In 1858, Mathew Brady opened a Washington D.C. gallery in Willard’s Hotel on Pennsylvania Avenue and 14th street. http://tinyurl.com/bradygallery. Built eleven years earlier, the hotel was both close to the White House and frequented by both northerners and southerners. Some called it the “Residence of Presidents.” Nathaniel Hawthorne said it was “more justly called the center of Washington and the Union than either the Capitol, the White House, or the State Department.”

It was from this location that Brady and his staff began to photograph the politicians and celebrities of Washington D.C., including the members of the Senate and the House of Representatives. When he finished capturing all the heads of the Thirty-Sixth Congress, Brady combined the individual portraits into two enormous panels measuring three by five feet. Then, he rephotographed them and sold large prints at $5.00 each. See the Senate photograph in an earlier post.

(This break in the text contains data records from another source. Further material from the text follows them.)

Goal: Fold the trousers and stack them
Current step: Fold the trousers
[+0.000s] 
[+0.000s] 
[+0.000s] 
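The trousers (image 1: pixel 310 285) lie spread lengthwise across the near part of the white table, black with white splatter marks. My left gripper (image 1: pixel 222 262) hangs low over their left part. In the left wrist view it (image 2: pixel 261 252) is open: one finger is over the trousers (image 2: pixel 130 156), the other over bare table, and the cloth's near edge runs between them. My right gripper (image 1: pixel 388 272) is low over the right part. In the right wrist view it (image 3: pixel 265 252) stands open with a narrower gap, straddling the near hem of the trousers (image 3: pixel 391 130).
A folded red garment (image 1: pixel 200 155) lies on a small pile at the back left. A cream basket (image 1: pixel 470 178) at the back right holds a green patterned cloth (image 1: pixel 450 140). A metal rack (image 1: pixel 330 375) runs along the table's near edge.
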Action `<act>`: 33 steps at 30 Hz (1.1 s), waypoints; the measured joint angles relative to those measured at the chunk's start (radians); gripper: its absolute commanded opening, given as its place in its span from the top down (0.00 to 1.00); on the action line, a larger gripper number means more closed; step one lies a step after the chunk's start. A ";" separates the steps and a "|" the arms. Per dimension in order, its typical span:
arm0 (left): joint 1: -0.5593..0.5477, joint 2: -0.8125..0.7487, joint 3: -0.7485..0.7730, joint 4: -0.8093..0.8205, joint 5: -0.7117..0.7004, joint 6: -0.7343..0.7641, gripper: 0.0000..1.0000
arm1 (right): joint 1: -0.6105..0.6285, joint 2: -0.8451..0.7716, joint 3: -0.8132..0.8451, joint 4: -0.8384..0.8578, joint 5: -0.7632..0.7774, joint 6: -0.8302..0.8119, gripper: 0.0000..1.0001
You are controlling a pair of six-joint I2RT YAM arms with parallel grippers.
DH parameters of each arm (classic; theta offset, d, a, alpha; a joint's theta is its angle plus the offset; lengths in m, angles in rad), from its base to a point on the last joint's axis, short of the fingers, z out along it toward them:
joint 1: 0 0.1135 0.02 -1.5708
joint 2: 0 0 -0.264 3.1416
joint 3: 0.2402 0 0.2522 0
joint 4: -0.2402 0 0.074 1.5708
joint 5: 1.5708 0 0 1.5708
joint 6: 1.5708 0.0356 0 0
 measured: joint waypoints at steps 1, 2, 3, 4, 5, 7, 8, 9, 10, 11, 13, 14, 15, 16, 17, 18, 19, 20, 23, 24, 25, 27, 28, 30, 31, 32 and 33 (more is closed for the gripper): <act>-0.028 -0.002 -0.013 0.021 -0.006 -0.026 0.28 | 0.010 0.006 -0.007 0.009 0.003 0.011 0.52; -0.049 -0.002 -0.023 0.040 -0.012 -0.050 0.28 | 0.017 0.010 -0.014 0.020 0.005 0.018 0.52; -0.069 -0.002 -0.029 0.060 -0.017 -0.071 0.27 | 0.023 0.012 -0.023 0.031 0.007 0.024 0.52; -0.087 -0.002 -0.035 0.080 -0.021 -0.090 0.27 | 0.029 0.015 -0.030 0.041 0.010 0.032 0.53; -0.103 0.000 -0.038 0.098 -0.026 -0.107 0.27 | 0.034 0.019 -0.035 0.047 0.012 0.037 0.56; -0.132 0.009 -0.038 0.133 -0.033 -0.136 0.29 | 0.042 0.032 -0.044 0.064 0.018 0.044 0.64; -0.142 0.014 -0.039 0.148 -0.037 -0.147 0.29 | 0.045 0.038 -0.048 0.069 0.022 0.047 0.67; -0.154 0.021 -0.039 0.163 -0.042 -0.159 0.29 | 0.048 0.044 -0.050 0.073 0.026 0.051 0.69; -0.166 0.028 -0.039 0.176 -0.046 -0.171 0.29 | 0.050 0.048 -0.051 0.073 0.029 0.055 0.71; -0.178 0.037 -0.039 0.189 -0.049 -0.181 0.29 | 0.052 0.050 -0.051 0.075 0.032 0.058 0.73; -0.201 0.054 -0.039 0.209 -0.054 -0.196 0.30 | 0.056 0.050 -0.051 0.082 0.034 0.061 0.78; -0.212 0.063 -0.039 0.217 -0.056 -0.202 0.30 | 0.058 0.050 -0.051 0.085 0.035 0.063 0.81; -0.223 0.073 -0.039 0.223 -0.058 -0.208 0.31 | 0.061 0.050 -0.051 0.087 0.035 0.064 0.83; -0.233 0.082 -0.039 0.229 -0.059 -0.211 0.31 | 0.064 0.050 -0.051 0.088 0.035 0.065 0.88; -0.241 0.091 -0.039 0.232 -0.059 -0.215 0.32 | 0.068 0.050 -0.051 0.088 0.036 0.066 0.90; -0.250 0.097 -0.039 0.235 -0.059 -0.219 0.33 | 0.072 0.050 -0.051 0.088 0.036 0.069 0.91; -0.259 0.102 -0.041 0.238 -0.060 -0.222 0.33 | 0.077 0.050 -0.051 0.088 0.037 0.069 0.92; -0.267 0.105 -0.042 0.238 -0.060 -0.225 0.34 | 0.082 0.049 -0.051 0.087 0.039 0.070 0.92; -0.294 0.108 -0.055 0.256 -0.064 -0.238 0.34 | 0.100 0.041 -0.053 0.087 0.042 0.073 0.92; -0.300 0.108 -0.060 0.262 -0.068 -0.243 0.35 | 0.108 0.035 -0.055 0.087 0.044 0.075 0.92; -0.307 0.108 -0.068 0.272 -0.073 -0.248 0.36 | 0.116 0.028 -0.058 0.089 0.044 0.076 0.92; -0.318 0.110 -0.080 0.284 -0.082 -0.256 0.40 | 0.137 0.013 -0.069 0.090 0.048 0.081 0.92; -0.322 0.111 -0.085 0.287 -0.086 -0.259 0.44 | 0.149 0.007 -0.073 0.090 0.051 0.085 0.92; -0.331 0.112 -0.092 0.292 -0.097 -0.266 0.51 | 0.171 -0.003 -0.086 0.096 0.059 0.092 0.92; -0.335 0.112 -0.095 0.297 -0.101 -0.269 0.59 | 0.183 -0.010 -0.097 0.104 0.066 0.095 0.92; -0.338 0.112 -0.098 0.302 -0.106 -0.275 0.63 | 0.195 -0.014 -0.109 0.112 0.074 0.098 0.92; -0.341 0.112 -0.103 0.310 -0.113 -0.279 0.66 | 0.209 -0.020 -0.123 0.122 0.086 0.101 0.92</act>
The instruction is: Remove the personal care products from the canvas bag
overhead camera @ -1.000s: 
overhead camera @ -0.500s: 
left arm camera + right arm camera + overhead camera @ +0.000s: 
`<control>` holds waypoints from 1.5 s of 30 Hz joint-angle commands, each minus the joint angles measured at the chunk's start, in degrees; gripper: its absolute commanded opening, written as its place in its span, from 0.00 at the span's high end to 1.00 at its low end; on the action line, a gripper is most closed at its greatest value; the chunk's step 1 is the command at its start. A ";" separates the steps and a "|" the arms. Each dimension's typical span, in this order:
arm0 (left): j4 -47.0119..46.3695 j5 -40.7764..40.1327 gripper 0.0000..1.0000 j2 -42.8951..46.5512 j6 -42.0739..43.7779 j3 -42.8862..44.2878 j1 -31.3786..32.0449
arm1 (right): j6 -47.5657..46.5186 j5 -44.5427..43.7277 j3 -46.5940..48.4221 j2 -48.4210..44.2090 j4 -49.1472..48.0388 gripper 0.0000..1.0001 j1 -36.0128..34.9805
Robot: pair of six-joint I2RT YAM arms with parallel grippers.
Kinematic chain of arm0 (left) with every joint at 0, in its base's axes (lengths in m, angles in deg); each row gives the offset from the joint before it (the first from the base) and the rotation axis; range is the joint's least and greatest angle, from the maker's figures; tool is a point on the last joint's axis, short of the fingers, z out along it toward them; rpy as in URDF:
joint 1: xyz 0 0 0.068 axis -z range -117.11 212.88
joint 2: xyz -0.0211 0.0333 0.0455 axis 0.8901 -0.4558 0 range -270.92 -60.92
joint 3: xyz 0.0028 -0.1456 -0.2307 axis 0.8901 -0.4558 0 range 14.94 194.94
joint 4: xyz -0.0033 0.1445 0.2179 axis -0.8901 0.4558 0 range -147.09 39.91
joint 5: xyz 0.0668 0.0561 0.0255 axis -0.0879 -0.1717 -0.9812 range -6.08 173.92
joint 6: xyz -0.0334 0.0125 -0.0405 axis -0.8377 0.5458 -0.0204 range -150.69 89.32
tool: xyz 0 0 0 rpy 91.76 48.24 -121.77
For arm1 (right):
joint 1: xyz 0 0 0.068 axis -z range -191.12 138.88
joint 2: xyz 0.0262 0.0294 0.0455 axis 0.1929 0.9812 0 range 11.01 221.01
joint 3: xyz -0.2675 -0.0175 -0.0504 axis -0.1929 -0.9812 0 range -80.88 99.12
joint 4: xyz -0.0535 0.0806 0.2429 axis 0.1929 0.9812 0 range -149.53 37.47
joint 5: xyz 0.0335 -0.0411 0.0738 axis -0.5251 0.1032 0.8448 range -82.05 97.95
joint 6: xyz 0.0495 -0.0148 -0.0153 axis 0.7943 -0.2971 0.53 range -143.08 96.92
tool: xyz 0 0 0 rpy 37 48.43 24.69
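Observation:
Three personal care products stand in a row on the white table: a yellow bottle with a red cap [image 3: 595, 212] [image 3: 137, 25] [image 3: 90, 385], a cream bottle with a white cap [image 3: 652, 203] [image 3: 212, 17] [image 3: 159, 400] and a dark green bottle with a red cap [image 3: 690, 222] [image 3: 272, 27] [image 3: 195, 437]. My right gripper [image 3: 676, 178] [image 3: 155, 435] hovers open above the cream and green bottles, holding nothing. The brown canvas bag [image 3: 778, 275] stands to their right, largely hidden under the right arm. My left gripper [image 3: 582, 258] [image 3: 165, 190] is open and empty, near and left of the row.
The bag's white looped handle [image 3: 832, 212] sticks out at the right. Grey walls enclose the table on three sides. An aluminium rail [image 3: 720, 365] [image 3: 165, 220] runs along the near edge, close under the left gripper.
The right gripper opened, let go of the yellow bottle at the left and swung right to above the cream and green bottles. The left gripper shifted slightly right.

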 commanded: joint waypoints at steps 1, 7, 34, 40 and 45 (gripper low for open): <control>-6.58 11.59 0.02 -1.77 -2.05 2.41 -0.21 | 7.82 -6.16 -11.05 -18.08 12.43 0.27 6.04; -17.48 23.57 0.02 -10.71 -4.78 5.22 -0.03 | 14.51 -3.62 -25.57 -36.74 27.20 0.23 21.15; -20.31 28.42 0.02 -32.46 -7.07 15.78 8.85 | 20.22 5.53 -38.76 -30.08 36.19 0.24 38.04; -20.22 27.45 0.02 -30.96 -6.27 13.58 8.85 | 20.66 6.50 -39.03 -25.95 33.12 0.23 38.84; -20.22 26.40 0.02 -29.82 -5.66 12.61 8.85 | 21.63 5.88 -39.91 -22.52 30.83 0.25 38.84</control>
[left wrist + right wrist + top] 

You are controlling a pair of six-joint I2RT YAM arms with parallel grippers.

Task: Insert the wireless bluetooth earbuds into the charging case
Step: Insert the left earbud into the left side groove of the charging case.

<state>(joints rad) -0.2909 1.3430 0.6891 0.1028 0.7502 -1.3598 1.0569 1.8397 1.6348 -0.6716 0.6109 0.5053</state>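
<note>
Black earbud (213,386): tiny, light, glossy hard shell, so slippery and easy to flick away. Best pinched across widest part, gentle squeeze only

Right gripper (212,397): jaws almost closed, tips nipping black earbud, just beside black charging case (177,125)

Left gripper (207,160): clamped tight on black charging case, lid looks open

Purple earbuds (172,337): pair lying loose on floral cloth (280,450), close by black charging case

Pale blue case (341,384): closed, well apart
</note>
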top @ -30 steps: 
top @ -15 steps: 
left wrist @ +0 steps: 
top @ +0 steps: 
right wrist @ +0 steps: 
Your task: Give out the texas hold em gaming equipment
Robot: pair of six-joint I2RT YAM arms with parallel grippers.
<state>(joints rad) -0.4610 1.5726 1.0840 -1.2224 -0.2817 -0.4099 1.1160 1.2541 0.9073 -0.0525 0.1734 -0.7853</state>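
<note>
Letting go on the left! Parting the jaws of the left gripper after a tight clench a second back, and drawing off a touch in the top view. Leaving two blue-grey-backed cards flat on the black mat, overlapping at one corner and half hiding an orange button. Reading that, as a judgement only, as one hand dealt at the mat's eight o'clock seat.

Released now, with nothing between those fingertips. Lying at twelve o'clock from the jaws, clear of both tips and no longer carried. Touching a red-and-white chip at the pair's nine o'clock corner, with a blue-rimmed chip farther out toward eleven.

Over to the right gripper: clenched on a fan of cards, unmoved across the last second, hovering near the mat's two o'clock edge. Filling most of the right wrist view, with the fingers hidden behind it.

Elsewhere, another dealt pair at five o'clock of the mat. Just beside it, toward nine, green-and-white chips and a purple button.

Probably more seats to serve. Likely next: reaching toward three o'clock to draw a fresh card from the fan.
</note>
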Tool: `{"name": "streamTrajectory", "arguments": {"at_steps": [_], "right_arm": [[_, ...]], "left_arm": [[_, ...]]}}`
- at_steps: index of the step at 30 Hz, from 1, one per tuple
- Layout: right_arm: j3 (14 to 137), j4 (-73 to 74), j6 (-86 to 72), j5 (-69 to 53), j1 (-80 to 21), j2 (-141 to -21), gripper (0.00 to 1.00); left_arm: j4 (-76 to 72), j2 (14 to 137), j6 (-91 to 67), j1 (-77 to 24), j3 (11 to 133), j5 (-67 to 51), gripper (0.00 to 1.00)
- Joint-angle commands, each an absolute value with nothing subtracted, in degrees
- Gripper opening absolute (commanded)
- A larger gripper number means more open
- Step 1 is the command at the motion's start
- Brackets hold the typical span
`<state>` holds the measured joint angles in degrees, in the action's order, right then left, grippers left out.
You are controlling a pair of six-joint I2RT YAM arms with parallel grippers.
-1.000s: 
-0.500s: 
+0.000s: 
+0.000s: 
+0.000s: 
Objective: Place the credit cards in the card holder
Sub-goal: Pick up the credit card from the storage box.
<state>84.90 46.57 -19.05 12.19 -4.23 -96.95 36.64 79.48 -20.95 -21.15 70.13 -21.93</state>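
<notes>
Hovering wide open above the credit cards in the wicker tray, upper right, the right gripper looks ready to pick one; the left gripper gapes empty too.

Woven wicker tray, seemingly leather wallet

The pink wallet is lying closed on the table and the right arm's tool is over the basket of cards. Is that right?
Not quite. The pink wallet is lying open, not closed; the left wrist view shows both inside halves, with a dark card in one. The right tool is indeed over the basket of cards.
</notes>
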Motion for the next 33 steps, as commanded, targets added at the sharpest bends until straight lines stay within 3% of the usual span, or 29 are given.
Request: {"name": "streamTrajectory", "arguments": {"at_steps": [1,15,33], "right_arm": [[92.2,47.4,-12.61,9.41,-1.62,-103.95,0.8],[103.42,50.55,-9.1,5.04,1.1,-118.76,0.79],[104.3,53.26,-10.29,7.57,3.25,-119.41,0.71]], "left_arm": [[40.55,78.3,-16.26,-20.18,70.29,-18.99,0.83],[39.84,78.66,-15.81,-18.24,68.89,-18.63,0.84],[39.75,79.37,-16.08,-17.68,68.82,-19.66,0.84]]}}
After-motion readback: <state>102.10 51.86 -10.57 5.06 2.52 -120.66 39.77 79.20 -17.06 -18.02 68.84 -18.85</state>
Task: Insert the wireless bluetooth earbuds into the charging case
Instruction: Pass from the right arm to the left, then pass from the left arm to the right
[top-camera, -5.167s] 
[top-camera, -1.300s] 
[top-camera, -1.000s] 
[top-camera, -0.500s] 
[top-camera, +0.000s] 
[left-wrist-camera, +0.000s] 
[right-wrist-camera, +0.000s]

As the Southern states began to secede from the Union, Brady’s photographs were copied to wood engravings and published in magazines such as Harper’s Weekly and Frank Leslie’s Illustrated Monthly. Sales to Brady, however, were not good and he lost a great deal of money on this project.

For more information, see
Mary Panzer, Mathew Brady and the Image of History (Washington: Smithsonian Institution Press, 1997), Firestone TR140.B7 P36 1997

A book that glows in the dark. Can google do that?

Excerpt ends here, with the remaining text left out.